Low Level View

Storage Technology

Persistent storage is:

  • Large, cheap, relatively slow, accessed in blocks.
  • Used for long-term storage of data.

Computational storage is:

  • Small, expensive, fast, accessed by byte/word.
  • Used for all analysis of data.

Comparison of Storage Devices

  RAM HDD SDD
Read latency ~1 micro ~10 milli ~50 micro
Write latency ~1 micro ~10 milli ~900 micro
Read unit byte block (e.g. 1 KB) byte
Writing byte write a block write on empty block

Aim of DBMS

Aims of storage management in DBMS:

  • Provide view of data as collection of pages/tuples.
  • Map from database objects (e.g. tables) to disk files.
  • Manage transfer of data to/from disk storage.
  • Use buffers to minimize disk/memory transfers.
  • Interpret loaded data as tuples/records.
  • Basis for file structures used by access methods.

Views of Data in Query Evaluation

Representing Database Objects During Query Execution

  • DB (handle on an authorized/opened database).
  • Rel (handle on an opened relation).
  • Page (memory buffer to hold contents of disk block).
  • Tuple (memory holding data values from one tuple).

Addressing in DBMSs:

  • PageID = FileID + Offset identifies a block of data.
    • Where Offset gives location of block within file.
  • TupleId = PageId + Index identifies a single tuple.
    • Where Index gives location of tuple within page.

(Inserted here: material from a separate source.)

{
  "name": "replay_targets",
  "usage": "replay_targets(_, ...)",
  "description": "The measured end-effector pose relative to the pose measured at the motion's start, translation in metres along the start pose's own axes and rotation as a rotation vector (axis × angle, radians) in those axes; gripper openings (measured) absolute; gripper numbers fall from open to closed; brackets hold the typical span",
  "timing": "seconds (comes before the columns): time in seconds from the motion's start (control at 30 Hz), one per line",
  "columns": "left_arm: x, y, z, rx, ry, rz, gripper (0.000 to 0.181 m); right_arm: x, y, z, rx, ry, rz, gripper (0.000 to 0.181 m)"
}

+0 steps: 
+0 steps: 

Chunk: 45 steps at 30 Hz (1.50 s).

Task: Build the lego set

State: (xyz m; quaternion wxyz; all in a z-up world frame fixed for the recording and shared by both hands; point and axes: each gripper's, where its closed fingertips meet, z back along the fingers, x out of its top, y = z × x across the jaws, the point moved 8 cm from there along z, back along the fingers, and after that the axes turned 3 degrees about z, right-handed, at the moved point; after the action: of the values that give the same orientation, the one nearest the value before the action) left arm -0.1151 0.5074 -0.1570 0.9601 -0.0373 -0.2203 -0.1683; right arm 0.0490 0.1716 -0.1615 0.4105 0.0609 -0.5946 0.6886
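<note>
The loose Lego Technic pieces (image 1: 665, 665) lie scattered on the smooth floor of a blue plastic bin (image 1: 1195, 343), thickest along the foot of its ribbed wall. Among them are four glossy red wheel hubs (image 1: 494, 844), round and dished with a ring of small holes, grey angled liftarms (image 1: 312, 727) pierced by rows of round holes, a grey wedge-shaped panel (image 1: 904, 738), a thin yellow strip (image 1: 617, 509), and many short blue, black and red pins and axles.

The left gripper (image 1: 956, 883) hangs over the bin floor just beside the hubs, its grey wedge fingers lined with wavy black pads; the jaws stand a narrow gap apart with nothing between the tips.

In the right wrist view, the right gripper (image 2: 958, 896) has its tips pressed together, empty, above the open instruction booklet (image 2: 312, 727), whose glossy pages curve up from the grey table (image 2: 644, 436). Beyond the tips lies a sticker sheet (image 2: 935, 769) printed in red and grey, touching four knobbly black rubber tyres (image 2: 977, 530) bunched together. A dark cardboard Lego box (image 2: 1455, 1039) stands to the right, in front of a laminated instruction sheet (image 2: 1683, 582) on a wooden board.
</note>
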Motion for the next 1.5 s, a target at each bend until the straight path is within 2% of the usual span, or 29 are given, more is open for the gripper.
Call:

Topics In Storage Management

  • Disks and files.
    • Performance issues and organization of disk files.
  • Buffer management.
    • Using caching to improve DBMS system throughput.
  • Tuple/Page management.
    • How tuples are represented within disk pages.
  • DB Object Management (Catalog).
    • How tables/views/functions/types, etc are represented.

Cost Models

Important aspects in determining costs of DB operations:

  • Data is always transferred to/from disk as whole blocks (pages).
  • Cost of manipulating tuples in memory is negligible.
  • Overall cost determined primarily by #data-blocks read/written.

Complicating factors in determining costs:

  • Not all page accesses require disk access (buffer pool).
  • Tuples typically have variable size (tuples/page?).